** EXERCISE DIRECTIONS **
Exactly as written, retype the listing below, omitting the pictures.

** DATASET EXTRACT **
※

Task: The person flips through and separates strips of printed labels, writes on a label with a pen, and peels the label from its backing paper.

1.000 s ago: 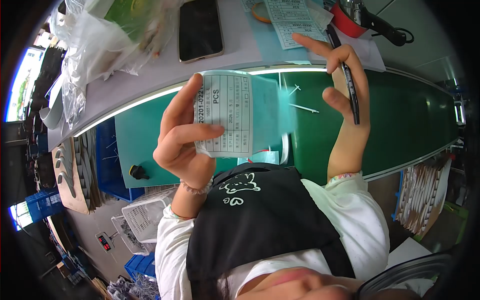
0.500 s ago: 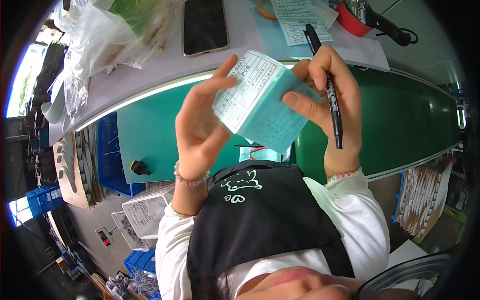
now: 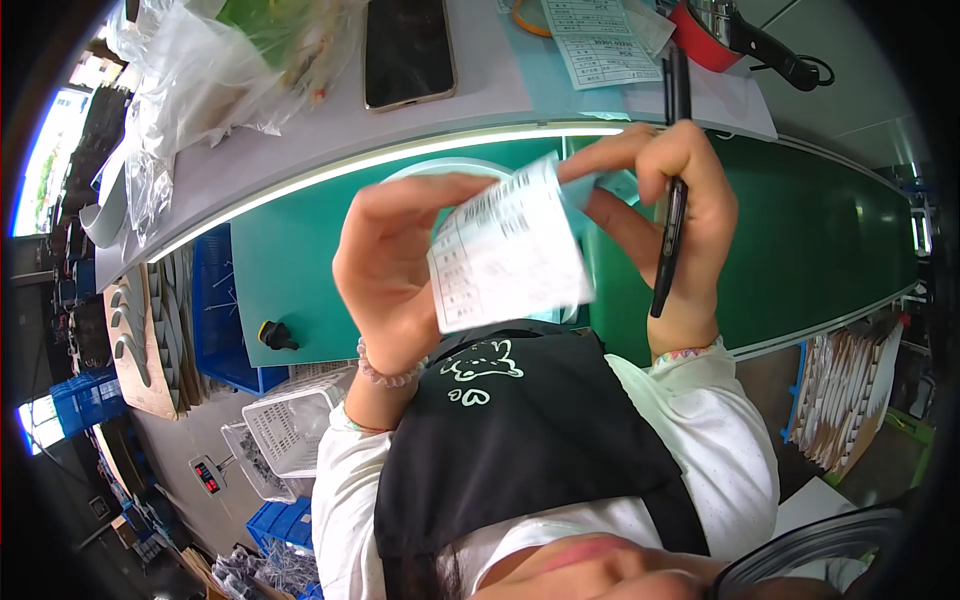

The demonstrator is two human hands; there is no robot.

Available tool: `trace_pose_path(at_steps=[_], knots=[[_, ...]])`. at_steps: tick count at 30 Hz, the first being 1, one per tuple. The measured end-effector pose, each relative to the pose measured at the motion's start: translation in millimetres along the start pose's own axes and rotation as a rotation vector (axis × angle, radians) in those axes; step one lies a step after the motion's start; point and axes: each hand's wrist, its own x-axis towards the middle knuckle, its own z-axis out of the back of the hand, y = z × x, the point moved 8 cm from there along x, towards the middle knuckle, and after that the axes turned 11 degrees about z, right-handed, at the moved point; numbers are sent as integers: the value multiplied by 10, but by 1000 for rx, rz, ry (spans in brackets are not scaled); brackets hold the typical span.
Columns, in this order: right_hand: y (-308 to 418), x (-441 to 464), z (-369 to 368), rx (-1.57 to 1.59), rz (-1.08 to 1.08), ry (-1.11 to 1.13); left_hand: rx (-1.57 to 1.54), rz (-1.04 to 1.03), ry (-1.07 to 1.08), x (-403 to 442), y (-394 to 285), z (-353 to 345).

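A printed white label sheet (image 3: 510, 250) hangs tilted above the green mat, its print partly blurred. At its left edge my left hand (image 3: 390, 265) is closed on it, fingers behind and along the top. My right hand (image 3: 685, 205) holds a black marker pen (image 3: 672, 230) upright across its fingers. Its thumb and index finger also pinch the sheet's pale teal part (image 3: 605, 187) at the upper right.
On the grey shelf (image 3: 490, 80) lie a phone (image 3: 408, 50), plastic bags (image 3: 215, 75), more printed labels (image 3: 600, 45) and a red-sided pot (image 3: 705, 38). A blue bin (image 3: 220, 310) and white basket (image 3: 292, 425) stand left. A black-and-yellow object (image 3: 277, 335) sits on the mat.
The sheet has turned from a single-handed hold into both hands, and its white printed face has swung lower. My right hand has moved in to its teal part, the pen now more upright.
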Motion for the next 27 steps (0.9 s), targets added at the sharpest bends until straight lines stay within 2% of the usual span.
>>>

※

** EXERCISE SOLUTION **
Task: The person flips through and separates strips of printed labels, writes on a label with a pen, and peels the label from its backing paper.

1.000 s ago: 
0.500 s ago: 
now: 

The demonstrator is two human hands; there is no robot.

Available tool: `trace_pose_path(at_steps=[_], knots=[[_, ...]])`. at_steps: tick count at 30 Hz, the first being 1, one per tuple. The measured end-effector pose, each relative to the pose measured at the motion's start: translation in millimetres along the start pose's own axes and rotation as a rotation vector (axis × angle, radians) in those axes; step one lies a step after the motion's start; point and axes: each hand's wrist, its own x-axis towards the middle knuckle, its own z-axis out of the back of the hand, y = z × x, the point moved 8 cm from there along x, towards the middle knuckle, and after that the axes turned 11 degrees about z, right-handed, at the moved point; numbers are sent as integers: the value multiplied by 10, but by 1000 for rx, rz, ry (spans in brackets are not scaled); brackets hold the typical span.
Columns, in this order: right_hand: y (-308 to 418), x (-441 to 464), z (-369 to 368), rx (-1.57 to 1.59), rz (-1.08 to 1.08), ry (-1.11 to 1.13); left_hand: rx (-1.57 to 1.54), rz (-1.04 to 1.03), ry (-1.07 to 1.08), x (-403 to 442), y (-394 to 285), z (-353 to 345).

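A printed white label sheet (image 3: 510, 250) hangs tilted above the green mat, its print partly blurred. At its left edge my left hand (image 3: 390, 265) is closed on it, fingers behind and along the top. My right hand (image 3: 685, 205) holds a black marker pen (image 3: 672, 230) upright across its fingers. Its thumb and index finger also pinch the sheet's pale teal part (image 3: 605, 187) at the upper right.
On the grey shelf (image 3: 490, 80) lie a phone (image 3: 408, 50), plastic bags (image 3: 215, 75), more printed labels (image 3: 600, 45) and a red-sided pot (image 3: 705, 38). A blue bin (image 3: 220, 310) and white basket (image 3: 292, 425) stand left. A black-and-yellow object (image 3: 277, 335) sits on the mat.
The sheet has turned from a single-handed hold into both hands, and its white printed face has swung lower. My right hand has moved in to its teal part, the pen now more upright.
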Motion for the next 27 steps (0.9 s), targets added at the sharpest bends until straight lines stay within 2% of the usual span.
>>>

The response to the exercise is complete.